Snow has always had two places to store the cost of an application and they are traditionally used for different reasons. The behaviour of this functionality recently changed – this article explains the current functionality and the recent change.
- Application Cost
This is the cost to be used in any Risk, or Cost saving reports and the financial info tab for a computer (used in cost per business area / TCO type reports). It is entered by editing the application, and is easy to bulk upload prices for many applications as desired.
- License Cost
This will be the Purchase price of the license divided by the number of actual licenses – in the example below the cost is £10 per installation.
- Financial Info
This tab shows the cost of the Hardware and the application costs of any software on that hardware (see below)

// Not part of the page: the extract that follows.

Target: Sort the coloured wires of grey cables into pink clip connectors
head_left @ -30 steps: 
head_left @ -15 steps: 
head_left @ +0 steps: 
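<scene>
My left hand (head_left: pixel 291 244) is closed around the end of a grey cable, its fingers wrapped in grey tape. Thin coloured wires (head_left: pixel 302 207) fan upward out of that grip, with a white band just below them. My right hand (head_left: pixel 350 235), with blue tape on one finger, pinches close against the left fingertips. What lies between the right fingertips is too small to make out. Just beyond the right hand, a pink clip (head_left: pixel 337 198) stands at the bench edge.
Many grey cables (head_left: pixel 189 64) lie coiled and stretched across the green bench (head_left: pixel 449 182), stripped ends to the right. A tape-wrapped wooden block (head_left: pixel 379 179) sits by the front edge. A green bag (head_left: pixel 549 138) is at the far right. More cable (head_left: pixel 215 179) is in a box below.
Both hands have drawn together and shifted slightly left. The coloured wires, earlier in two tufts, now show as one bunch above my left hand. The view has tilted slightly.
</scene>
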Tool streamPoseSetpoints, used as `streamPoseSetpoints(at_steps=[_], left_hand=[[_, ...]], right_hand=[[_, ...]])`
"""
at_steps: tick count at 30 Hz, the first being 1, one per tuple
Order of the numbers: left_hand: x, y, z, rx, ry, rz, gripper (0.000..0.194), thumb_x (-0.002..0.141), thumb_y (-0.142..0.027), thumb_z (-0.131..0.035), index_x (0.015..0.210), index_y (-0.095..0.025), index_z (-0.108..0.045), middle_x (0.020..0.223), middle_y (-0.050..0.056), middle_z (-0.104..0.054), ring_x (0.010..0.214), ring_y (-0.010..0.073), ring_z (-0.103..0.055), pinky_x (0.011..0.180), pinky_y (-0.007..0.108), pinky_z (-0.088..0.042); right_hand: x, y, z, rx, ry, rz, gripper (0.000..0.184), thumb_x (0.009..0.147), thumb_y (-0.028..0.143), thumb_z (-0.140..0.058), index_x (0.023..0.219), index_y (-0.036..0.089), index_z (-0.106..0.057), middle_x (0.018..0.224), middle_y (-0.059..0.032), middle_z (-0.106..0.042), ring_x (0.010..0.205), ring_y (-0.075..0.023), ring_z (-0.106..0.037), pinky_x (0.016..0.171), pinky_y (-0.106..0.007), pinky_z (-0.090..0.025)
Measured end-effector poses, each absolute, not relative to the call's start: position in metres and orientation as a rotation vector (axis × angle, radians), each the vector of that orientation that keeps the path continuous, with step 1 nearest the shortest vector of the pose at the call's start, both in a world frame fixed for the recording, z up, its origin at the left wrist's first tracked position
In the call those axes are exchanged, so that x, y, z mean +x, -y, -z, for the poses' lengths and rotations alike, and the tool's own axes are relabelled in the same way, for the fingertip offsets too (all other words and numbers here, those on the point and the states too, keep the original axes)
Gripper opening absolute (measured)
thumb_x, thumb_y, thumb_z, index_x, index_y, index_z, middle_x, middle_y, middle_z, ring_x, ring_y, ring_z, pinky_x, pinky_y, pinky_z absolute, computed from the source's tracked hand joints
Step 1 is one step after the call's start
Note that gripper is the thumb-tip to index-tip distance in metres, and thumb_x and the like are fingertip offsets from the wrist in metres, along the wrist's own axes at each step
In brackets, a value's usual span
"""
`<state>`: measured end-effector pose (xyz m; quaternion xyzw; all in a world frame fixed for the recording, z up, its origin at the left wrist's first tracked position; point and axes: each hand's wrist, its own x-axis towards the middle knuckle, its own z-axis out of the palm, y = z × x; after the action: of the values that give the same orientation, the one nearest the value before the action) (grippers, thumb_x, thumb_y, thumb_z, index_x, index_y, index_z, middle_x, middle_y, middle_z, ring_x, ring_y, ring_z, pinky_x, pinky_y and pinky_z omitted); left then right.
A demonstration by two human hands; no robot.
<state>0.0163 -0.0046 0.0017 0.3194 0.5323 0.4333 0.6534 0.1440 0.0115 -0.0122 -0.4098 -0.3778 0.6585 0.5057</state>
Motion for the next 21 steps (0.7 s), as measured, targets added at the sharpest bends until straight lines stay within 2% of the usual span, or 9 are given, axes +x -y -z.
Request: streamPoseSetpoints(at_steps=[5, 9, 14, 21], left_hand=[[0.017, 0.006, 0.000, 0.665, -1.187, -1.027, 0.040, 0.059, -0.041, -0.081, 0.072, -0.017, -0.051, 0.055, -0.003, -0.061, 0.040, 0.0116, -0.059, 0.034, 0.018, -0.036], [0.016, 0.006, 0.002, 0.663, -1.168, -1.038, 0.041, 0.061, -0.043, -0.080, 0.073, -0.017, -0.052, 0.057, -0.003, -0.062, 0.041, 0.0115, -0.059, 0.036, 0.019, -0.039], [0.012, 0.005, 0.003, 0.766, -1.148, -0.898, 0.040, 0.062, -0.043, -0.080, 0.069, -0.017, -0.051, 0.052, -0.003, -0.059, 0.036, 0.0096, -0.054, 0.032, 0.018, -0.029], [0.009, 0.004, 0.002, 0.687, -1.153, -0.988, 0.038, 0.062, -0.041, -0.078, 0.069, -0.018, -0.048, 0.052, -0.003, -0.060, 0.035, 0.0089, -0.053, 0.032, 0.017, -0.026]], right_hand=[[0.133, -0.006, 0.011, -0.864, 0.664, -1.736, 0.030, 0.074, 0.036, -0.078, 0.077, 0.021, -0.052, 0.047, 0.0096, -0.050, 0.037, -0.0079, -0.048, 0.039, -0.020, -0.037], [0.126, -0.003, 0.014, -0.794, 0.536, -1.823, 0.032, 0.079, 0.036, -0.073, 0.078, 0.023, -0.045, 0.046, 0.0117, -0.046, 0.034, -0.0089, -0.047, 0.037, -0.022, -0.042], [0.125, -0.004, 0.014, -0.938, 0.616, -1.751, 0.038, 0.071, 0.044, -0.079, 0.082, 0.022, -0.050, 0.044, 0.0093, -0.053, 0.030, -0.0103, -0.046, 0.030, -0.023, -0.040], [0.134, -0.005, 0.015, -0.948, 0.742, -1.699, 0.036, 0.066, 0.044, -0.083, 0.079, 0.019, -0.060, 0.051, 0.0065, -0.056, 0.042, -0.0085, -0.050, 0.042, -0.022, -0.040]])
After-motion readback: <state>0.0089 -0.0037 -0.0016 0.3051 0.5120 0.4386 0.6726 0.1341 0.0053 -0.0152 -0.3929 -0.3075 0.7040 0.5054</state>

These values can be reported in the 'Potential Cost Savings' report, and also the 'Cost of Unused Applications per Computer' report.
It is important to note that in versions of SLM between 8 and 9.1, if there was a license cost AND an Application cost for an application, the license cost would always win. This had one unfortunate side effect: If the license cost was Zero, it would override any application cost – showing risks as zero, and savings as Zero (if you had a license entered).
As of SLM 9.2 there has been a change:
If the license cost is zero, Snow uses the application cost. If the license cost has a value, Snow will use that value an ignore Application cost. In the screenshot below Application cost is £140, license cost is zero.
In the screenshot below license cost per install is £10 and application cost is still £140
This means in the Family View Risk is shown at the license value - £10
Where as without a license cost, the Risk is shown using the application cost ONLY
Note: Snow will average the license cost per installation if there are many licenses but with different prices.
In the example below we have two licenses at different prices (£300 & £500)
meaning the License average is £400 per install in this case.